What needs to be done: Please transcribe the listing below in full and word for word, without its pictures.

● ● ● ● ● ● ●

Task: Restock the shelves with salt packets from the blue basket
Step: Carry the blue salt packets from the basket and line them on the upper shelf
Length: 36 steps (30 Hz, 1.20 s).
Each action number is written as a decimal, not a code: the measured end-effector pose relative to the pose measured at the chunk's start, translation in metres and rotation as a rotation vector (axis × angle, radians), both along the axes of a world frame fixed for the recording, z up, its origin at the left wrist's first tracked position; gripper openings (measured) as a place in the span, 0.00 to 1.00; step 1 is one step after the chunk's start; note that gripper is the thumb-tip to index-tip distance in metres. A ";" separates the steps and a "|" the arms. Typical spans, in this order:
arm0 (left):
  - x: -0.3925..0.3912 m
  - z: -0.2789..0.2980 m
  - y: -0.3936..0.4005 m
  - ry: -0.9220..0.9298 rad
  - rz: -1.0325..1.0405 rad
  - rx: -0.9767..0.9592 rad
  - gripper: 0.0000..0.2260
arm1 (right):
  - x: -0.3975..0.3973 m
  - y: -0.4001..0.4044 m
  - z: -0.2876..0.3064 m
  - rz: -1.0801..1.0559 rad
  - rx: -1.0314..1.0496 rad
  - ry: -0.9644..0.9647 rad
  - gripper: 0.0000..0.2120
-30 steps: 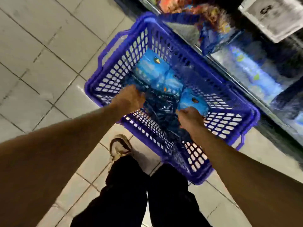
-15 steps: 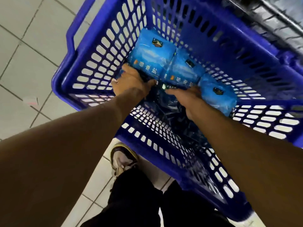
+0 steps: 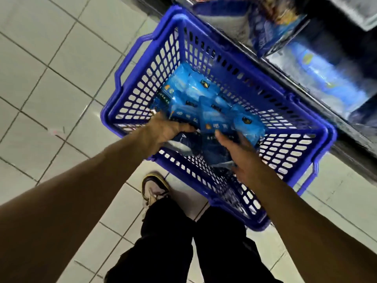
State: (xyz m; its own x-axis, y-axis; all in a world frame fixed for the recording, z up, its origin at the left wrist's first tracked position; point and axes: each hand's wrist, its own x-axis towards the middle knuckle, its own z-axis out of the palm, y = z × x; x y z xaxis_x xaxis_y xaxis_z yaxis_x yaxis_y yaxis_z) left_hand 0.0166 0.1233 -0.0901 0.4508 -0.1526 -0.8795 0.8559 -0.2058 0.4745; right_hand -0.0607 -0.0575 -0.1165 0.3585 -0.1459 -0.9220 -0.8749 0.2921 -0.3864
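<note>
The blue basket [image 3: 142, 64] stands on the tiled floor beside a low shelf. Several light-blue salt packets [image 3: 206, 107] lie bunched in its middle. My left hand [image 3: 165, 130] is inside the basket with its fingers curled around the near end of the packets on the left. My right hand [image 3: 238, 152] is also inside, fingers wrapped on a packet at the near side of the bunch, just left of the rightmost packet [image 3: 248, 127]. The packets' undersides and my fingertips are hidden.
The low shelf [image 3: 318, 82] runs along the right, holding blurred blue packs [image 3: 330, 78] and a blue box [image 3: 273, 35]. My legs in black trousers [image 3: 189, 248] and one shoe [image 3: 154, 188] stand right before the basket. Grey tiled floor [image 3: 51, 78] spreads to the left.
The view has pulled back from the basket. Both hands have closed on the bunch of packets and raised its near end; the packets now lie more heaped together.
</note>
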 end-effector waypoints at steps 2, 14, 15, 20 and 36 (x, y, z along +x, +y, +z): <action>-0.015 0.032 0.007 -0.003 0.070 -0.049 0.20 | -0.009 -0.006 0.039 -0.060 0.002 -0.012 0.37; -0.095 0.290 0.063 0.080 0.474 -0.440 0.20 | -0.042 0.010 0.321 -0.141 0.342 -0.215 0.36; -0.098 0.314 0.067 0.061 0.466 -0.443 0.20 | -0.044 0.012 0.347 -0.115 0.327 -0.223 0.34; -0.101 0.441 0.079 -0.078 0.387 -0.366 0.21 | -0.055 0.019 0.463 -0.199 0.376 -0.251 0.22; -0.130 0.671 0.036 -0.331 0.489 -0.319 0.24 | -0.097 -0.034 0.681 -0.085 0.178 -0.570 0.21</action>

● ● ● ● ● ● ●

Output of the exercise:
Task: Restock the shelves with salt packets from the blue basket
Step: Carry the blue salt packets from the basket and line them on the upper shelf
Length: 36 steps (30 Hz, 1.20 s).
Each action number is written as a decimal, not a code: the measured end-effector pose relative to the pose measured at the chunk's start, translation in metres and rotation as a rotation vector (axis × angle, radians), both along the axes of a world frame fixed for the recording, z up, its origin at the left wrist's first tracked position; gripper openings (measured) as a place in the span, 0.00 to 1.00; step 1 is one step after the chunk's start; note that gripper is the thumb-tip to index-tip distance in metres. A ";" separates the steps and a "|" the arms. Typical spans, in this order:
arm0 (left):
  - x: -0.3925..0.3912 m
  - z: -0.2789..0.2980 m
  - y: -0.3936..0.4005 m
  - ry: -0.9220..0.9298 rad
  - rz: -1.0325..1.0405 rad
  - rx: -0.9767..0.9592 rad
  - gripper: 0.0000..0.2260
arm1 (right):
  - x: -0.3975..0.3973 m
  - y: -0.4001..0.4044 m
  - z: -0.2876..0.3064 m
  - rz: -1.0801..1.0559 rad
  - rx: -1.0314..1.0496 rad
  - ry: -0.9644..0.9647 rad
  - gripper: 0.0000..0.2120
-30 steps: 
-15 steps: 
+0 steps: 
State: (xyz m; its own x-axis, y-axis; all in a world frame fixed for the recording, z up, its origin at the left wrist's first tracked position; point and axes: each hand's wrist, its own x-axis towards the middle knuckle, its own z-axis out of the palm, y = z × x; x y z xaxis_x xaxis_y xaxis_z yaxis_x yaxis_y yaxis_z) left_hand 0.0166 0.1233 -0.0901 0.4508 -0.1526 -0.8795 0.8559 -0.2058 0.4745; right_hand -0.0607 -0.0575 -0.1165 0.3585 -0.1459 -0.9220 -0.8749 0.2921 -0.3864
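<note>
The blue basket [image 3: 142, 64] stands on the tiled floor beside a low shelf. Several light-blue salt packets [image 3: 206, 107] lie bunched in its middle. My left hand [image 3: 165, 130] is inside the basket with its fingers curled around the near end of the packets on the left. My right hand [image 3: 238, 152] is also inside, fingers wrapped on a packet at the near side of the bunch, just left of the rightmost packet [image 3: 248, 127]. The packets' undersides and my fingertips are hidden.
The low shelf [image 3: 318, 82] runs along the right, holding blurred blue packs [image 3: 330, 78] and a blue box [image 3: 273, 35]. My legs in black trousers [image 3: 189, 248] and one shoe [image 3: 154, 188] stand right before the basket. Grey tiled floor [image 3: 51, 78] spreads to the left.
The view has pulled back from the basket. Both hands have closed on the bunch of packets and raised its near end; the packets now lie more heaped together.
</note>
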 end-effector waypoints at steps 2, 14, 15, 20 and 36 (x, y, z along +x, +y, +z): <action>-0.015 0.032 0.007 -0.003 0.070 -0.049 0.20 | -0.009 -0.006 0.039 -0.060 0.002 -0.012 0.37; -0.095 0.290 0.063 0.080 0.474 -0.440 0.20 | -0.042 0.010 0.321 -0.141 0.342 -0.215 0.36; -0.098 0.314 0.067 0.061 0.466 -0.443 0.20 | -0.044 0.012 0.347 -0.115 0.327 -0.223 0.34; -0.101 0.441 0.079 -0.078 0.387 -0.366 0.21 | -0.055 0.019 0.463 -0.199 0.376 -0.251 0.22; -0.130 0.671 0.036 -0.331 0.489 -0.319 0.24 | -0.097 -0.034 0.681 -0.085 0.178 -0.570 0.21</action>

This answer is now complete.